Bobinson stirred and popped his head out. He’d had a cold night in his summer sleeping bag and the worsening weather wasn’t the thrilling start to the day that we were expecting. The sun was a distant pink dot that rose from the layer of mist, winked at the world briefly and disappeared upwards into the thickening cloud. This half hearted appearance was a sign, and the gap between the mist and clouds finally closed.
A meager breakfast, a five minute involuntary snooze from me and we were packing. Plans for further exploration were canned and the tourist route down was selected as the prefered target.
The ground had taken on a lethally slippy coating in the night, it was like another hill altogether we’d found ourselves on.
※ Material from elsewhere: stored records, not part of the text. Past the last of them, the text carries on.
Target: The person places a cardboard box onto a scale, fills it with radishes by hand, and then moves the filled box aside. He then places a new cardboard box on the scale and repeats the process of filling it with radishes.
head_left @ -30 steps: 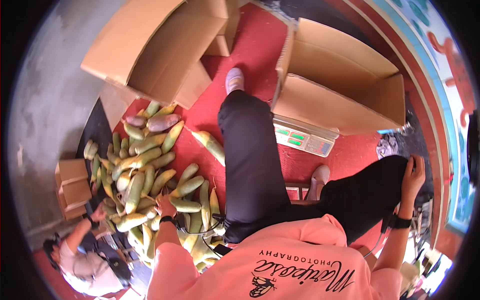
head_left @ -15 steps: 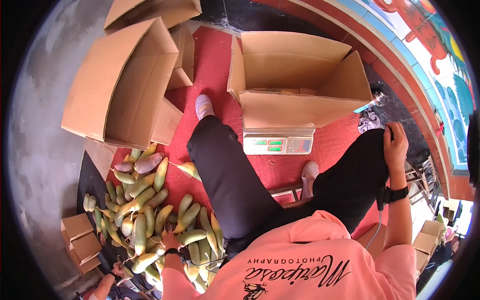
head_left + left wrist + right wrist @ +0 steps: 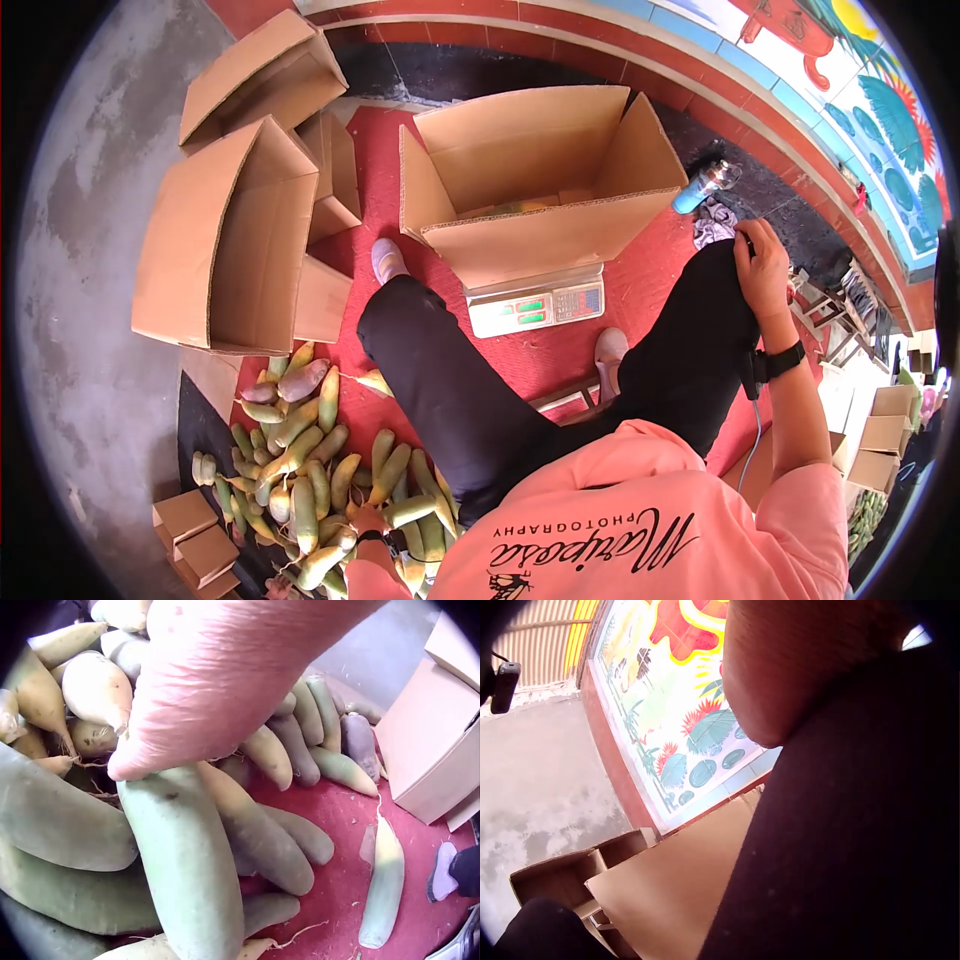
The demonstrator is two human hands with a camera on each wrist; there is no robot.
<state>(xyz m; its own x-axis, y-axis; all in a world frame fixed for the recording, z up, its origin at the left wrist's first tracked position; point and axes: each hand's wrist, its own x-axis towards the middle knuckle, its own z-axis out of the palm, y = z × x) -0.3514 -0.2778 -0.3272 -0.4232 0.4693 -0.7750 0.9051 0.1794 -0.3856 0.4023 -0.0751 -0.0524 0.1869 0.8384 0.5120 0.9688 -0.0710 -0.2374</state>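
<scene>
At the lower left of the head view, the left hand (image 3: 368, 520) lies on a long, smooth, pale-green vegetable (image 3: 187, 877) atop the pile (image 3: 295, 450) on the red mat (image 3: 655, 290); whether its fingers curl round it cannot be told. The right hand (image 3: 762, 268) rests, fingers relaxed, on a black-trousered knee (image 3: 715, 310). A plain brown cardboard box (image 3: 540, 240) stands open on a scale (image 3: 525, 305).

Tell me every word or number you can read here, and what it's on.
"PHOTOGRAPHY": on the pink shirt, seen upside down.
"Mariposa", seemingly: script word on the same shirt.
Green digits on the scale: too small to read.
Wall mural: pictures only, no words seen.
</scene>
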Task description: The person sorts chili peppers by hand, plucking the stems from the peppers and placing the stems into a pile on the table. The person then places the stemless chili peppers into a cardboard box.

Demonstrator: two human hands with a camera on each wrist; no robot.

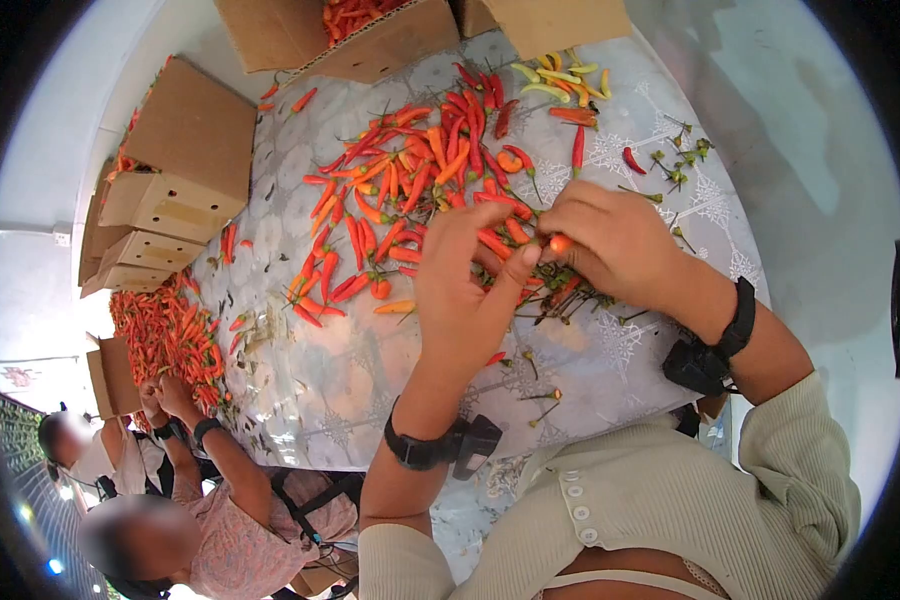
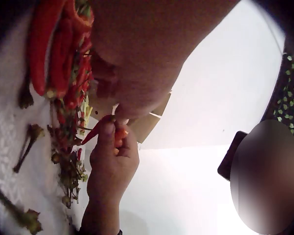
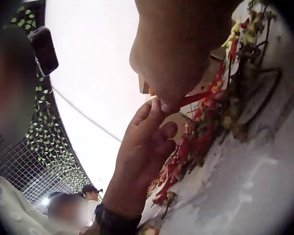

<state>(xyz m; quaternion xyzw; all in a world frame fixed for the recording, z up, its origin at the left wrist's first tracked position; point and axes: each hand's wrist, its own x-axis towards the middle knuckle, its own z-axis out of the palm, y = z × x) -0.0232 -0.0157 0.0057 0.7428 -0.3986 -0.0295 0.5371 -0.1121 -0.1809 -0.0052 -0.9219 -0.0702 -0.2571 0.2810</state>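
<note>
My right hand (image 1: 615,245) grips a red chili pepper (image 2: 94,131) between thumb and fingers, with an orange chili (image 2: 121,135) tucked in the same fingers. Thumb and finger of my left hand (image 1: 460,285) pinch the stem end of the red chili, right at the right hand's fingertips. In the right wrist view the left hand (image 3: 144,139) has its other fingers curled loosely. Below and beyond both hands lies a pile of red and orange chilies (image 1: 400,170). Cut-off green stems (image 1: 560,305) lie heaped under the right hand.
Yellow chilies (image 1: 560,75) and loose stems (image 1: 680,160) lie to the far right on the patterned tablecloth (image 1: 350,410). Cardboard boxes (image 1: 190,150) stand at the back and left. Another person's hands (image 1: 170,397) work at a second chili heap (image 1: 175,335) on the left.
</note>
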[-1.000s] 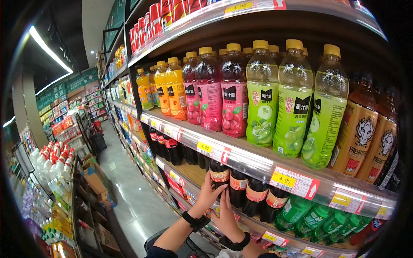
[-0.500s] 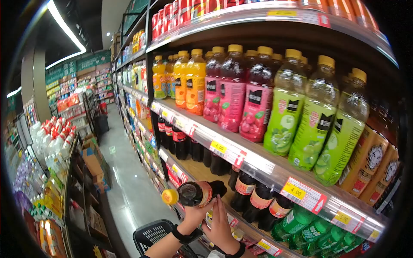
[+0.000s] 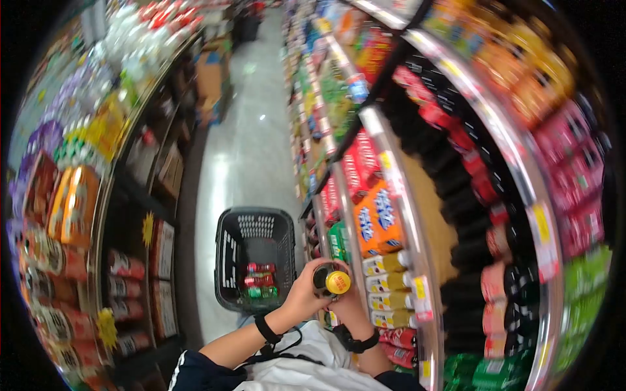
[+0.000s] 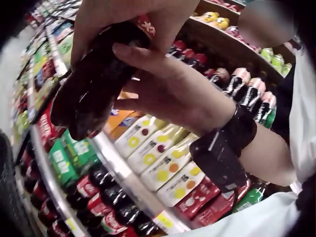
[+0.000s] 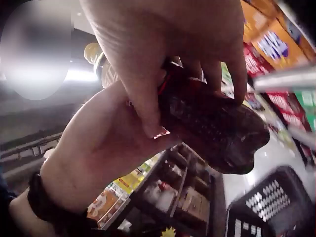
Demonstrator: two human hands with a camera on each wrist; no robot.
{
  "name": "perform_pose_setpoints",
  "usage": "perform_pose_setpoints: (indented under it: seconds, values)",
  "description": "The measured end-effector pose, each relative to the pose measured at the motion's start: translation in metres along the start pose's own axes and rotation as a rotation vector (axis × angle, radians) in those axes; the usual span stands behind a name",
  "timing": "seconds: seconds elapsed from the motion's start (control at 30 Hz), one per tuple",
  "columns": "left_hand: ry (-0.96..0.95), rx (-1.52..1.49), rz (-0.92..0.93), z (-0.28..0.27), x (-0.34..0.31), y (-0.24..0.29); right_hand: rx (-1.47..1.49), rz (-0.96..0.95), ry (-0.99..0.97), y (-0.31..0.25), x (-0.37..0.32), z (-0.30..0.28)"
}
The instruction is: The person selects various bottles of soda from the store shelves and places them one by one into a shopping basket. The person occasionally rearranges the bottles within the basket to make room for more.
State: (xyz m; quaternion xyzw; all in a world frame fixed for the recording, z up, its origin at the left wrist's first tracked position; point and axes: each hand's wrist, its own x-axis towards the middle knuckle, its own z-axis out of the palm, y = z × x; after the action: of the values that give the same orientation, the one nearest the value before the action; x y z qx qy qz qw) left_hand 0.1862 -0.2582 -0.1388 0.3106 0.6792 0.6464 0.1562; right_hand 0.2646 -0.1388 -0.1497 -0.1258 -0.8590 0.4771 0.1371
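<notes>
One dark bottle (image 3: 320, 280) sits between the person's two hands, its single yellow cap (image 3: 338, 283) turned up toward the head camera and its base jutting beyond the fingers. The left hand (image 3: 305, 291) curls round the bottle; the right hand (image 3: 350, 306) grips it from the other side, thumb opposite fingers. On the floor stands one black basket (image 3: 255, 210) holding three small drinks, two red (image 3: 261, 280) and one green (image 3: 263, 292).

- Open air lies left of the bottle (image 3: 332, 281), above the basket (image 3: 255, 212).
- Packaged items (image 3: 261, 279) (three or so) take up its near end; farther in leaves room.
- A shelf edge (image 3: 412, 241) bars the right.
</notes>
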Motion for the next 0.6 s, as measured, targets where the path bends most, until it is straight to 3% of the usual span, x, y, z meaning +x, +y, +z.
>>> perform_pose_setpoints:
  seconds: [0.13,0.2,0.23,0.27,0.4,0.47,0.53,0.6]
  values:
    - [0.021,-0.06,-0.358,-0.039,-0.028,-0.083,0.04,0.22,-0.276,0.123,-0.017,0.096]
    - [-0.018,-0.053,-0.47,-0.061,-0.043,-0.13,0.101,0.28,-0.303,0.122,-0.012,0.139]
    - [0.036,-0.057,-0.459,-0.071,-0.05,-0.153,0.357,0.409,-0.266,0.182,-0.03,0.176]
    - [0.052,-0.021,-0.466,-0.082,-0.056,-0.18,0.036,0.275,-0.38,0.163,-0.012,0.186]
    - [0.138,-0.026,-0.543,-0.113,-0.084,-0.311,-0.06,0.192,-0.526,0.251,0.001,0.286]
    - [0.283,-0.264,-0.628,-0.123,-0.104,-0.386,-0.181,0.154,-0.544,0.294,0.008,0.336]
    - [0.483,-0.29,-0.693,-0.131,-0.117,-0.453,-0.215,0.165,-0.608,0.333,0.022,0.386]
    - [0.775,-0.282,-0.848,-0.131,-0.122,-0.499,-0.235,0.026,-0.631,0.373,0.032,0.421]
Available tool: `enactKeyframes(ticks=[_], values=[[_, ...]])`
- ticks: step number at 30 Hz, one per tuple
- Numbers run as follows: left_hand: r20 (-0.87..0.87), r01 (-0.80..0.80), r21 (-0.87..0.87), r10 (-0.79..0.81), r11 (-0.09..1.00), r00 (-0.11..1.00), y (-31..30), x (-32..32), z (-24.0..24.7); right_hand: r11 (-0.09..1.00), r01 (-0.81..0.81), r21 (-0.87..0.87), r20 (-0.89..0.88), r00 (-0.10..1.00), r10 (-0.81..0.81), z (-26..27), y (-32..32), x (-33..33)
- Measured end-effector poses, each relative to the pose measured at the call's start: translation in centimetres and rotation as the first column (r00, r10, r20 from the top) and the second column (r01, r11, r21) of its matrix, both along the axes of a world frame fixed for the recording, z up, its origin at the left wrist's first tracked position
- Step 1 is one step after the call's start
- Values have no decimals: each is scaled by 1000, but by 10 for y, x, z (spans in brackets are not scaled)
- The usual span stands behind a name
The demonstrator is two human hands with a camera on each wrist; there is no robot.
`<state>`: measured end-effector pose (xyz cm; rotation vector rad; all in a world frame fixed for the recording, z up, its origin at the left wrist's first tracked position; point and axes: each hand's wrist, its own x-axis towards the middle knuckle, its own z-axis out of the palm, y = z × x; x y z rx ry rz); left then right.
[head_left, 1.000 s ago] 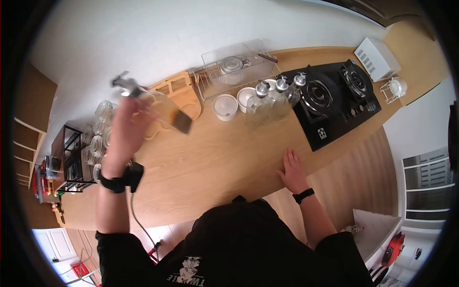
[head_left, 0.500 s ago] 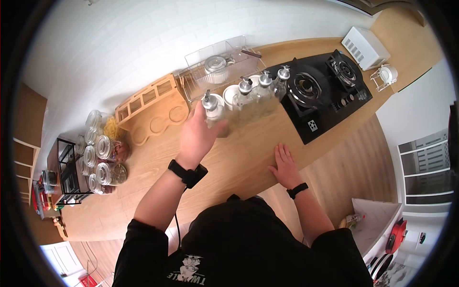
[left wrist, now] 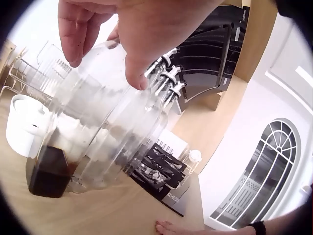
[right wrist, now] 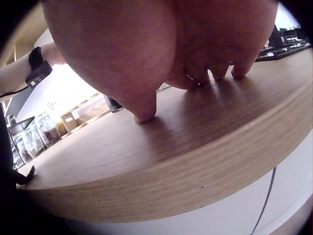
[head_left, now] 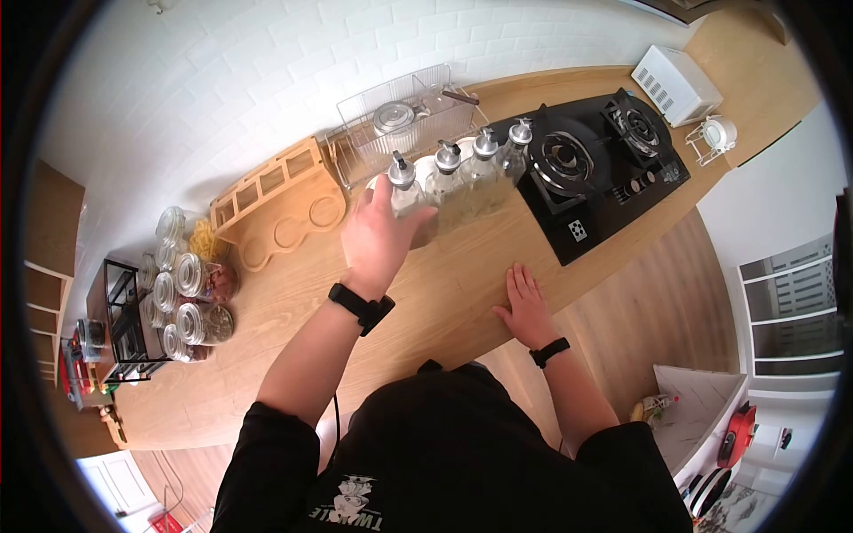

There were slips, arse plants and many colourful exclamations as we made our way through the crags. As we lost height, quite rapidly as is normal for any Arrochar Alp, we found a wee cave which of course was explored and noted for future emergency bivying.
Stray from the tracks or the recommended Munro’s guide route and it’s amazing what you can find.
It started spitting, a light cold rain, the little bright gaps having left for parts unknown. It could have been a little sombre, but the hillside was bursting with colour, fresh greens and warm browns and we were stepping purposefully down to the truck.
As we reached the road we could see a broken line of folk leaving the carpark and heading upwards. Looking back up at where we’d been I don’t know if I’d have had the resolve to do that, it seemed like a day for observing rather than participating. But fortune favours the brave, or maybe the optomistic too.
As we sat in Arrochar eating hot rolls and enjoying fresh cuppas the sky did start cracking up and blue was seen, a patch of sunlight drifted over the flank of Beinn Narnain. Maybe folks did find that view up there that can make the day worthwhile.
As we enjoyed the tasy fried fare, my phone rang. It was Joycee “Where are you?”
“We’re back down, at the roll shop next to the garage in Arrochar”
“Ooh, me and the girl are in the Cobbler carpark, we went out for a galavant, we’ll come round”
So the girls came to say hello and have a cuppa and a muffin. Unexpected, unplanned, unlikely, that seemed to fit in with the general theme.
But, there was a price, too many hours of activity and concentration without enough sleep to keep the steam at a usable pressure.
The fire went out and I went down. Worth it, as ever.